Hercule ne comprit pas toutes les paroles du sage, mais la situation était désespéré et si ce vieil homme pouvait les faire fuir sans qu’ils soient tous abattus, il fallait en profiter.
Hercule regarda le prophète droit dans les yeux. Il y lut une peine incommensurable. Quelle serait le prix à payer pour cette chance de fuite ?
- Sonne le rappel Hercule !
Hercule attrapa son cor, et de toutes ses forces ordonna le retrait. Et c’est en courant que nous fuyons, tout en courant, Hercule continuait à faire sonner son cor. Le Prophète frappa alors à nouveau son bâton sur le sol et dit :
- Que les dieux pardonne ce que je m’apprête à faire !
Puis il inspira profondément et hurla à plein poumon :
- RAGNAROK !
Les scandinaves autour du Prophète se figèrent, l’appel avait été lancé plus rien n’avait d’importance. Le dernier combat avait été ordonné, ce qui allait suivre serait un carnage sans nom. Aucun n’en sortiraient vivant mais tel en était le prix.
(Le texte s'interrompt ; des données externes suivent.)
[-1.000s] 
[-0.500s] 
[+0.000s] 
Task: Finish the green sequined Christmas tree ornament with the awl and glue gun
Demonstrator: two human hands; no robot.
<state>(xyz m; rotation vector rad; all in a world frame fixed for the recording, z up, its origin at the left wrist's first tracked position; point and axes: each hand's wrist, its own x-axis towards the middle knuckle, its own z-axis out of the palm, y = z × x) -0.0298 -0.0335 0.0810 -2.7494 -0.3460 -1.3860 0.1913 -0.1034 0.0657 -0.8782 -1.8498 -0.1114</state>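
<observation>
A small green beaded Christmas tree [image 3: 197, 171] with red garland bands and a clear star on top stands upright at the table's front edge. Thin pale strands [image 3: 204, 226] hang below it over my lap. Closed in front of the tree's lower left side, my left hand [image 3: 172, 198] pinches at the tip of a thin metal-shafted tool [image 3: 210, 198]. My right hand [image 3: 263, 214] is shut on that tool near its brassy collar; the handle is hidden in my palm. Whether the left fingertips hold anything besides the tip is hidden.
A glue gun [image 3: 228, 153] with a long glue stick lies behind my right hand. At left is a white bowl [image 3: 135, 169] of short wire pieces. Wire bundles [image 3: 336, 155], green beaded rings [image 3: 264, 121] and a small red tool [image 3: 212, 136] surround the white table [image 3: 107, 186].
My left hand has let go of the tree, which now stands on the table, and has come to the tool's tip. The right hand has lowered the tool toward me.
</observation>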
Une nouvelle fois le Prophète hurla :
- RAGNAROK !
Mais déjà, les Scandinaves couraient sur l’ennemi, un feu sacré brûlait désormais en eux. Les Cyclopes de premières lignes sourirent en voyant la charge des nordiques, ce furent ceux qui moururent les premiers. Les premières lignes de l’armée d’Hadès furent piétinées, massacrées.
Plusieurs flèches dans le corps, un bras en moins les Scandinaves continuaient à frapper et à avancer. La puissance de leur charge enfonça profondément les lignes ennemies, plusieurs centaines de cadavres tapissaient le sol conquit. Certains prétendent même que plusieurs géants des montagnes atteignirent le tunnel et finirent leur combat en enfer, sur les propres terres d’Hadès.
L’impossible avait été réalisé, et le temps gagné par le sacrifice de ces héros permis au reste de l’armée de Zeus de s’enfuir vers la plage. Leurs sacrifices n’avaient pas été vains.